Prior to the pandemic, the proportion being optimally treated in the region stood at 71.5 percent, but - in common with every other part of the country - that figure plummeted during the depths of the Covid crisis, to just 47.1 percent during 2020/21.

That meant that more than 68,000 people were not receiving optimal treatment - or not having their blood pressure checked at all. The risk of that situation going unresolved would have been more than 1,000 extra heart attacks and strokes within three years, according to the UCLPartners analysis.

The collaborative has developed a range of resources which it says will “help primary care transform the management of hypertension and other conditions as we emerge from the pandemic” - as well as clear Covid-related backlogs.

They include providing healthcare staff with the means to help patients better understand conditions like high blood pressure - and to care for themselves accordingly.

Dr.

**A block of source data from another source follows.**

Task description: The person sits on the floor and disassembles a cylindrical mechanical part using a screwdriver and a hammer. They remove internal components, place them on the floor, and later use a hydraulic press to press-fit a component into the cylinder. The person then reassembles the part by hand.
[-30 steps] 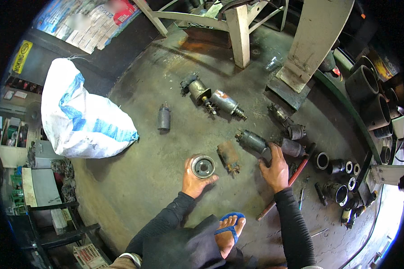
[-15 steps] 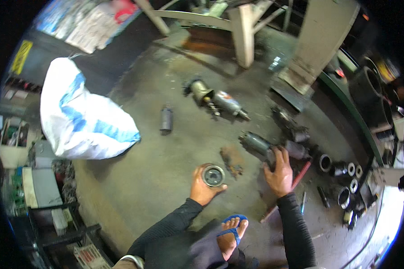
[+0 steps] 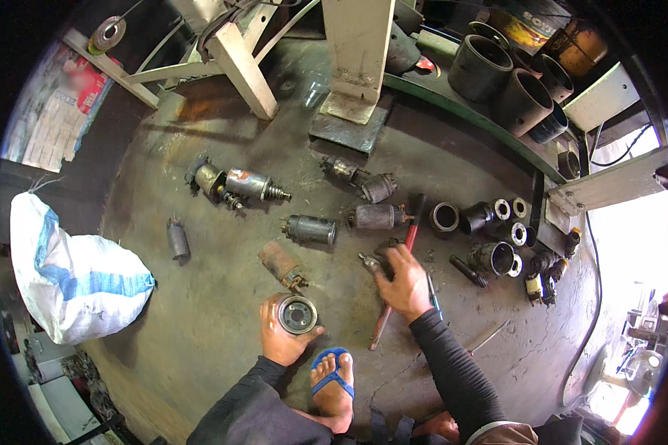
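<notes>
My left hand is closed around a short round metal housing, its open top facing up with a recessed middle. My right hand is over the floor to the right, fingers curled on a small dark metal part with a lighter tip; the hand hides most of it. Passing beneath that hand is a hammer with a red handle and a dark head. A rusty cylinder lies beyond the left hand, and a dark motor cylinder lies past it. Another grey cylinder rests beside the hammer head.
A white and blue sack stands at left. Farther off lie silver starter-like parts and a small cylinder. Rings and housings crowd the right, near a screwdriver. A post and a shelf of large cylinders stand beyond.
The view has swung right, so the scene sits farther left. My left hand still holds the round housing. My right hand has come nearer, from beside the dark cylinder to over the hammer handle.
</notes>
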The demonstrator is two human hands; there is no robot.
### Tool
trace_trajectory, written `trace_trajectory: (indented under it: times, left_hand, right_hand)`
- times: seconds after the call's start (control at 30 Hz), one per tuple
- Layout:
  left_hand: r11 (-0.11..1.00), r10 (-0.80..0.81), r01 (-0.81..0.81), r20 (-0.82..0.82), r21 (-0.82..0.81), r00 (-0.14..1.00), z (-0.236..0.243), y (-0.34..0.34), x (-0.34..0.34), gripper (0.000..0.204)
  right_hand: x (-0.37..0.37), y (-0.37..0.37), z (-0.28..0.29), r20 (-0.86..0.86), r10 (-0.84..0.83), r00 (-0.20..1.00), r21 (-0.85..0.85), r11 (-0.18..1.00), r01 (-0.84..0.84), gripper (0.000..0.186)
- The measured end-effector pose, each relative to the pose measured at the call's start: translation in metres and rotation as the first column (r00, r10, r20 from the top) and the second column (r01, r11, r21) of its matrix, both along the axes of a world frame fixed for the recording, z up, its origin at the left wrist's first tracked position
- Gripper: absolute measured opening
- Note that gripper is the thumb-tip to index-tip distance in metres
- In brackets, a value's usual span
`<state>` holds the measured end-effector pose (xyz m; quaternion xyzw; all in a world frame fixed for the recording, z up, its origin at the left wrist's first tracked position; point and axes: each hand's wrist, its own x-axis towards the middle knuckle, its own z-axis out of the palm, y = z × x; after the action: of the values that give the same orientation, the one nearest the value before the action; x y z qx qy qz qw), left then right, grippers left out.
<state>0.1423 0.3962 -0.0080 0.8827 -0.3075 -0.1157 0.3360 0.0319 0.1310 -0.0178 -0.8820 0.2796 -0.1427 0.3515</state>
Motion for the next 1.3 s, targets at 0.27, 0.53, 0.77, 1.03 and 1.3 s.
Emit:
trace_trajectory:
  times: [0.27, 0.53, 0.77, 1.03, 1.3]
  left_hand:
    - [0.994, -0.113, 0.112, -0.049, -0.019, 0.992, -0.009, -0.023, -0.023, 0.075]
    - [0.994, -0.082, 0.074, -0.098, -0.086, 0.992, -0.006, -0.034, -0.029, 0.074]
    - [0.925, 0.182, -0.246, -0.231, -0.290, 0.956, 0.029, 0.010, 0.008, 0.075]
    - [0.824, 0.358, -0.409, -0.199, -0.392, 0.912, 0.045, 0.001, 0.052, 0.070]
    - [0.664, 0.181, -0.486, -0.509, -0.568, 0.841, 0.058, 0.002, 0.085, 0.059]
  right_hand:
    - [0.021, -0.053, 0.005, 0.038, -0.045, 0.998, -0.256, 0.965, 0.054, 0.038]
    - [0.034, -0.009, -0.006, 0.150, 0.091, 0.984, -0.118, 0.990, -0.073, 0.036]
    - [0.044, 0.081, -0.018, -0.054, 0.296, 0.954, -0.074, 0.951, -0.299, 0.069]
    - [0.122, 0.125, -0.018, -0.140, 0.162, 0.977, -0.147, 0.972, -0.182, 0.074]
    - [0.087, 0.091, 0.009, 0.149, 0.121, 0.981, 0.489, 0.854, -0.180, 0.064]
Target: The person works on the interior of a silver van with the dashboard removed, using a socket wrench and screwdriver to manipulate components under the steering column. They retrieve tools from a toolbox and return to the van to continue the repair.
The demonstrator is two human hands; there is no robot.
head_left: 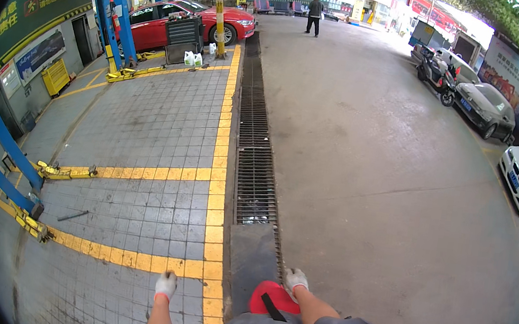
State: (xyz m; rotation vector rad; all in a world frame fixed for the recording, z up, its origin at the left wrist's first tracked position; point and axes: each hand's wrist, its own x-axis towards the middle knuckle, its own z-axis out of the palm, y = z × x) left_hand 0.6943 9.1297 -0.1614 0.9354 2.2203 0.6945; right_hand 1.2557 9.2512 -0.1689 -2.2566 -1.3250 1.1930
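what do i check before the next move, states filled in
1. Left hand and right hand in pale fabric gloves: ok.
2. Right hand apart from bright-red rounded item with black strap: cannot tell.
3. Black slotted metal drain grating seated firmly: cannot tell.
4. Grey square-tiled floor free of loose items: not ok, thin dark bar lies there.
5. Person in dark clothing well apart: ok, far ahead.

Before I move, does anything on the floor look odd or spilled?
Yes: a dark rod lies loose on the grey tiles, ahead and left of your left hand, where it might trip someone. Pale debris shows in the drain grate, just beyond the dark plate, too small to identify. No clear spill stands out.
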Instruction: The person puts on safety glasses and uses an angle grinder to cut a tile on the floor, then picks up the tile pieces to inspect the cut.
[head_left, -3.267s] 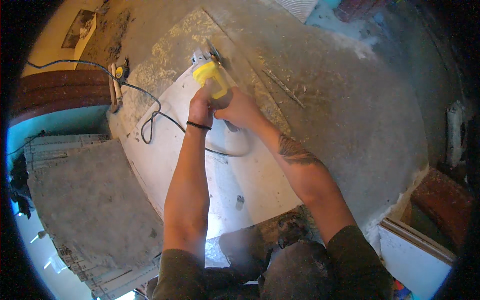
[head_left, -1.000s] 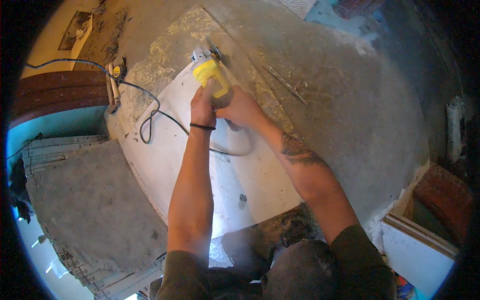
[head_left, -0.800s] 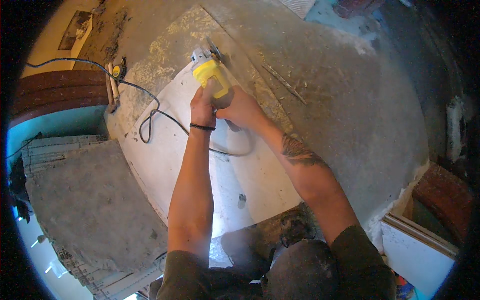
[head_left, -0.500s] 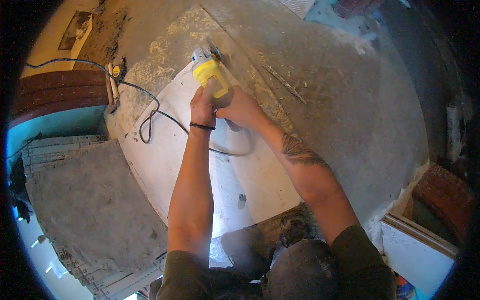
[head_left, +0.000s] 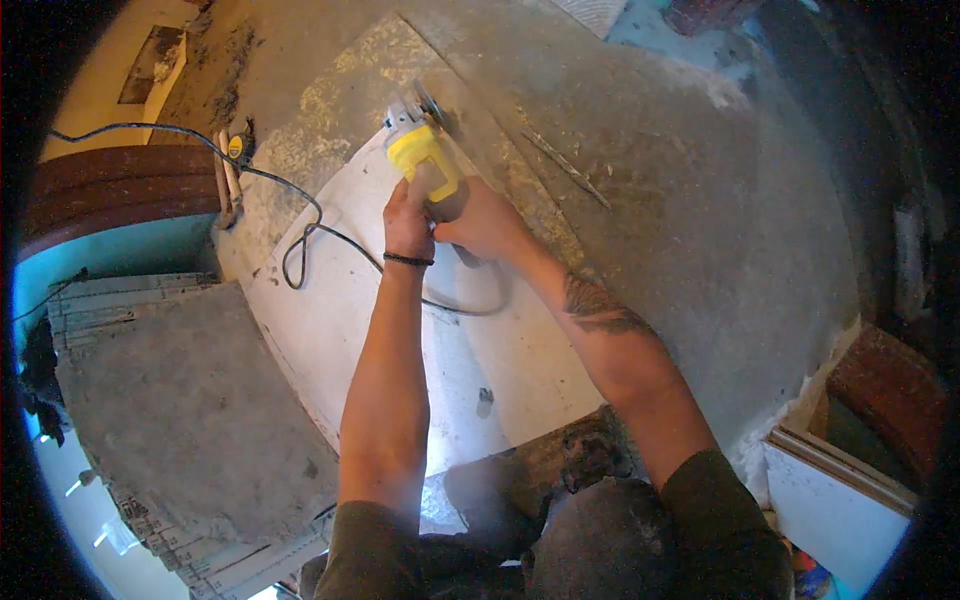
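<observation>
A yellow angle grinder is gripped by both my hands, its metal head and dark disc pointing away from me. My left hand is closed round its body from the left, a dark bracelet at the wrist. Wrapped round the rear of the body from the right is my right hand. Below the disc lies a large white board or slab, the disc being near its far edge. A black power cord loops over the slab to the left. Whether the disc touches the slab I cannot tell.
A hammer and a yellow tape measure lie at the far left. A grey slab on stacked boards stands at the near left. A thin splintered strip lies on the dusty floor. Reddish-brown curved edges flank both sides.
The whole view has shifted very slightly. Both hands keep the grinder in almost the same place over the slab's far edge.
</observation>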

Matt Kearney, executive clinical director for cardiovascular health at UCLPartners, said of the Size of the Prize” programme: “It shows that there is huge potential through this Blood Pressure Optimisation programme to deliver population health improvements at scale.”


According to the NHS, high blood pressure is often related to unhealthy lifestyle habits - such as smoking, drinking too much alcohol, being overweight and not exercising enough.

Left untreated, high blood pressure can increase the risk of developing a number of serious long-term health conditions, such as coronary heart disease and kidney disease.



The charity Blood Pressure UK has developed a general guide to the healthy range for blood pressure levels.

High blood pressure - 140/90mmHg or over

Most doctors use 140/90mmHg as the cut-off point for diagnosing high blood pressure, as this is the point at which the risk of serious health problems increases. Patients exceeding this level may be prescribed medications or advised to make changes to their lifestyle in order to lower their blood pressure.

Pre-high blood pressure - 120/80mmHg up to 140/90mmHg

This level is considered a little higher than it should be - meaning high blood pressure could develop later.

Ideal blood pressure – 90/60mmHg up to 120/80mmHg

This range is regarded as healthy, meaning that there is much lower risk of heart disease and stroke.

Possible low blood pressure - 90/60mmHg or lower

Low blood pressure can sometimes cause people to feel faint or dizzy - or could be a sign of another health problem.



If 80 percent of people with high blood pressure in Lancashire and South Cumbria were treated to target…

212 strokes could be prevented within three years, saving up to £3m

142 heart attacks could be prevented within three years, saving up to £1m

That would require an extra 23,696 people to reach an optimal blood pressure level.

But during 2020/21, the pandemic meant that 68,094 fewer patients had their high blood pressure treated to target - with some not being tested at all.